Home—New South Wales, Australia.


Mystery writer, architect, and educator. University of Newcastle, New South Wales, Australia, professor of architecture, 1984-2000.


John Creasey Memorial Award shortlist, Crime Writers Association, for The Marx Sisters; Ned Kelly Award for Crime Writing, Crime Writers Association of Australia, 1996, for The Malcontenta.


(With David Gosling) Design and Planning of Retail Systems, Whitney Library of Design (New York, NY), 1976.

(With David Gosling) Concepts of Urban Design, St. Martin's Press (New York, NY), 1984.

Shopping Malls: Planning and Design, Nichols (New York, NY), 1985.

The Pender Index: A Guide to the Architectural Work of the Pender Practice of Maitland, N.S.W, 1863-1988, Faculty of Architecture, Building, and Design, University of Newcastle (Newcastle, New South Wales, Australia), 1999.


The Marx Sisters, Hamish Hamilton (London, England), 1994, Arcade (New York, NY), 1999.

The Malcontenta, [England], 1995, Arcade (New York, NY), 2000.

All My Enemies, Hamish Hamilton (London, England), 1996.

The Chalon Heads, Allen & Unwin (St. Leonards, New South Wales, Australia), 1999, Arcade (New York, NY), 2001.

Silvermeadow, Orion (London, England), 2000, Arcade (New York, NY), 2002.

Babel, Orion (London, England), 2002, Arcade (New York, NY), 2003.

The Verge Practice, Arcade (New York, NY), 2003.

No Trace, St. Martin's Minotaur (New York, NY), 2006.


A Cambridge-educated architect by profession, Barry Maitland is the author of the popular "Kathy and Brock" series of mysteries. Born in Scotland, Maitland was raised in England, where he taught, practiced, and wrote about architecture. Among his architecture-related books are Design and Planning of Retail Systems, from 1976; Concepts of Urban Design, published in 1984; and Shopping Malls: Planning and Design, which appeared in 1985.

Maitland began writing while still a student, he told David Honeybone in an interview on the Crime Factory Web site. "It took me 30 years of writing before I had my first book published, The Marx Sisters, the first crime novel," Maitland said.

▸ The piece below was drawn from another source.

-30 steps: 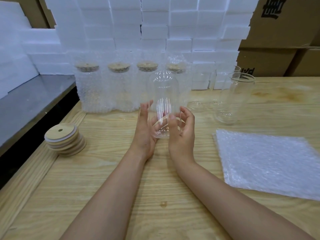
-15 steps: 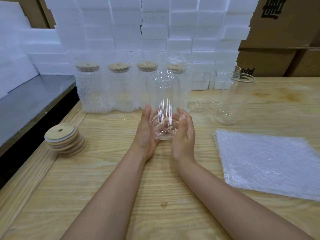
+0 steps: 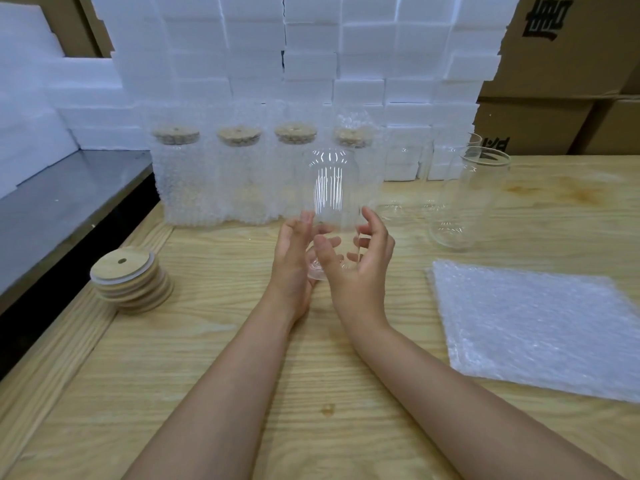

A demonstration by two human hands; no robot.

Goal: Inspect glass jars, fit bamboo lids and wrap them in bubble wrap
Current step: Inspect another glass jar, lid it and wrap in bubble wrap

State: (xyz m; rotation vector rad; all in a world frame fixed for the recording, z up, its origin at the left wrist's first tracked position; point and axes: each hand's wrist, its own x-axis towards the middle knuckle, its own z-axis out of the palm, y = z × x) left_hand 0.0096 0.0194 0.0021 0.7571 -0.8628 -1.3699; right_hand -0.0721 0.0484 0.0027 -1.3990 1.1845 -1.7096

Published in England in 1994, The Marx Sisters introduces the Scotland Yard police detective team of Kathy Kolla, detective sergeant, and David Brock, chief inspector. The novel concerns three elderly sisters: Meredith Winterbottom, Peg Blythe, and Eleanor Harper, great-granddaughters of Karl Marx. When Meredith is discovered dead of unknown causes, her doctor suspects foul play; she was the sole dissenter in a plan to sell the sisters' home to land developers. Kathy and Brock begin an investigation and uncover a cast of suspicious characters, including a book dealer, the land developer, an American scholar, and Meredith's son. However, the investigation is abruptly cancelled by their superiors with little progress and no solution. Then, Eleanor also turns up murdered, a collection of books and manuscripts that may have been owned by Karl Marx takes on great importance, and Kathy and Brock are on the case again.

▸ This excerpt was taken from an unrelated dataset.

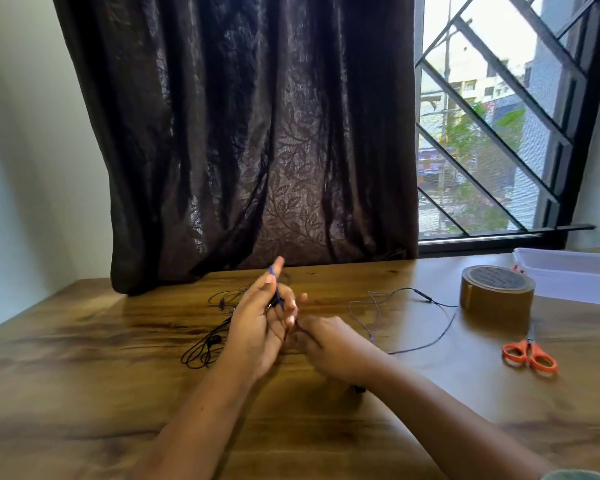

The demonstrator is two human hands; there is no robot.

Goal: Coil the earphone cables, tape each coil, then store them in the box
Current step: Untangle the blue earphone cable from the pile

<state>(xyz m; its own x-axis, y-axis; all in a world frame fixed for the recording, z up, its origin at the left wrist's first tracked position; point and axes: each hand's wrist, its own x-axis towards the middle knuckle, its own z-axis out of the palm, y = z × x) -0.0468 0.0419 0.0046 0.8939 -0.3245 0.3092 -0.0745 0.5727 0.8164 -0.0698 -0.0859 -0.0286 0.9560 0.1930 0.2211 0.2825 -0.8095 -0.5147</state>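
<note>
Pinching a blue earphone cable (424,296) near its dark plug end, the left hand (257,322) stands raised at the centre of the head view, palm turned right, with the strand crossing its fingers and poking out above them. Its grip is clamped on that cable between thumb and fingers. The right hand (328,344) sits just right of it, knuckles toward the camera, its curled fingers touching the base of the left hand's fingers. Its fingertips are hidden and blurred, so whether its grip is closed on the cable cannot be told.

The rest of the blue cable lies loose on the wooden table (118,393) to the right of the hands, looping out toward the tape, with its inline remote near the far side of the loop.

A black earphone cable (215,339) lies in an untidy heap left of and behind the left hand, uncoiled.

A brown tape roll (497,292) lies flat on the table at the right, just beyond the blue cable's loop. Orange-handled scissors (530,351) lie nearer the camera, below the roll. A clear plastic box (568,271) sits at the right edge of the frame behind the roll.

A dark patterned curtain (239,133) hangs behind the table, and a barred window (482,133) fills the upper right.
</note>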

Rex E. Klett, writing in Library Journal, remarked on the "good, solid prose" and called The Marx Sisters "fine work from an award-winning British mystery writer." Harriet Klausner, writing on the BookBrowser Web site, remarked that "the story line is crisp, filled with twists, and never lets up for a moment," declaring the book "must reading for fans of police procedurals." A Publishers Weekly critic commented on Maitland's "deft depiction of his idiosyncratic characters" and "clever use of Marxist theories and history." David Pitt, writing in Booklist, remarked that if upcoming "Kathy and Brock" books remain as "smartly constructed and as well written as this one, readers have a wonderful new series to look forward to."

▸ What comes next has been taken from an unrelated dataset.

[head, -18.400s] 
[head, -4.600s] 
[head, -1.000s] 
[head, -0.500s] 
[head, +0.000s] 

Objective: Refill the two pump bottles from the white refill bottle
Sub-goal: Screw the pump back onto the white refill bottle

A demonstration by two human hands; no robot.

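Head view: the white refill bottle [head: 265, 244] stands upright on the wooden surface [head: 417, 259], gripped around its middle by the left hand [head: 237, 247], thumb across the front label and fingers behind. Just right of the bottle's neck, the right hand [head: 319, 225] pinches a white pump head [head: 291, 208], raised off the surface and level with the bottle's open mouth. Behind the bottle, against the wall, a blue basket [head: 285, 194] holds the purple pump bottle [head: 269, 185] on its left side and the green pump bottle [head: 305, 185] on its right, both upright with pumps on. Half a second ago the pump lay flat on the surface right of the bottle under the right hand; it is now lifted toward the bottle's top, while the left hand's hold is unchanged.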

Although Maitland moved to Australia in 1994 to teach architecture at the University of Newcastle, Kathy and Brock return in The Malcontenta, published in 1995. Temporarily reassigned to the Family and Juvenile Crime division, Kathy is eager to move on to more exciting duties. When a young physiotherapist is found dead at the Stanhope Naturopathic Clinic, an exclusive spa, she gladly takes on the investigation. The apparent suicide becomes more and more complicated and begins to look like a case of murder. However, Kathy is abruptly accused of making a mess of the investigation and is relieved of her duties before she can make any progress on the case. Baffled at her dismissal, she enlists Brock for help. Brock checks into Stanhope to look at things from the inside, and discovers there is much more to the case than a routine, if scandalous, suicide. A Publishers Weekly reviewer noted that the book is a "superb mystery," and that "Maitland is particularly good at describing old buildings and the drab English weather," a nod to his career in architecture and upbringing in London. "The Malcontenta is what the British mystery should be," wrote S.E. Warwick on the Over My Dead Body Web site.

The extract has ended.